**Given information**
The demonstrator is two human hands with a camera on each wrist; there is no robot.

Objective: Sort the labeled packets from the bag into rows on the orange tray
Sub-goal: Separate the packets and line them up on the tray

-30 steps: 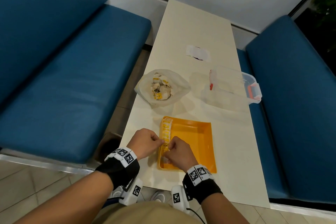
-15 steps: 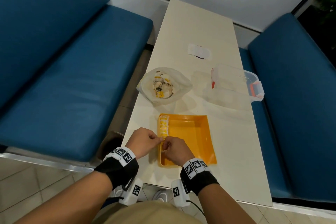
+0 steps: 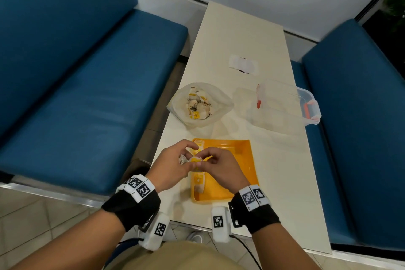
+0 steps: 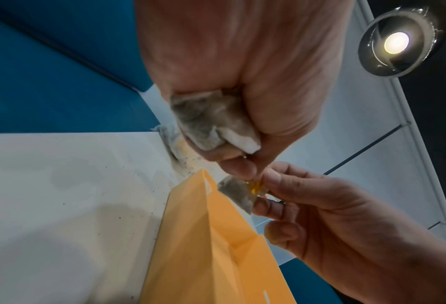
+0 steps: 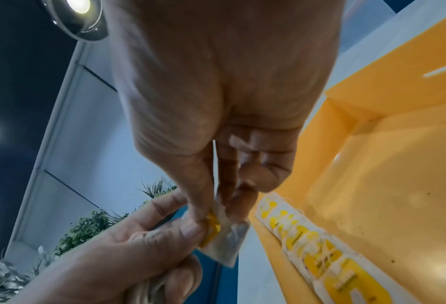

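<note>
Benches (image 3: 72,76): blue, padded, one on each side of the tabletop (image 3: 241,37), which is pale and narrow.

Clear box (image 3: 282,105): on the tabletop's right half, beyond the tray; red clips on two sides.

Orange tray (image 3: 243,160): near edge of tabletop, square, low walls. One row of packets (image 5: 318,253) lies along its left wall, yellow-labelled, overlapping one another.

Bag (image 3: 221,98): clear plastic, mouth open, just beyond the tray's far-left corner; loose packets heaped inside.

Paper scrap (image 3: 243,66): white, farther up the tabletop, apart from the rest.

Left hand (image 3: 173,166): over the tray's left wall. Grip: lower fingers curled round spare packets (image 4: 211,121) bunched in the palm; thumb and forefinger pinch one edge of the single packet (image 5: 227,236).

Right hand (image 3: 219,166): over the tray, touching the left hand. Grip: thumb and fingertips pinched on the opposite edge of the single packet, which hangs between both hands above the tray's left wall, not touching the row.
</note>
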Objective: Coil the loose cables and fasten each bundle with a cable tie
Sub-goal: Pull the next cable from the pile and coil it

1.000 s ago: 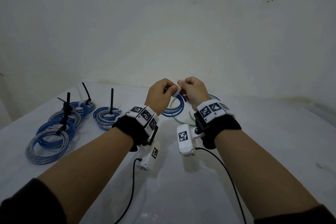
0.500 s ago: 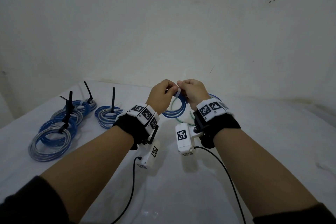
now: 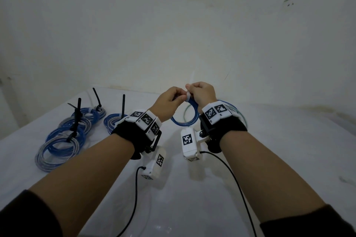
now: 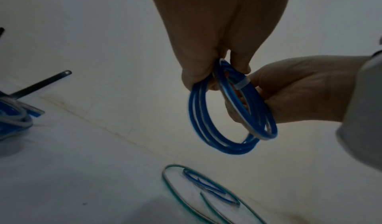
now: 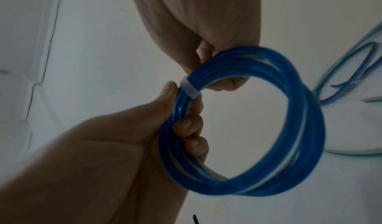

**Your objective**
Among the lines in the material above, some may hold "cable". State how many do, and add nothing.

**Answer area**
2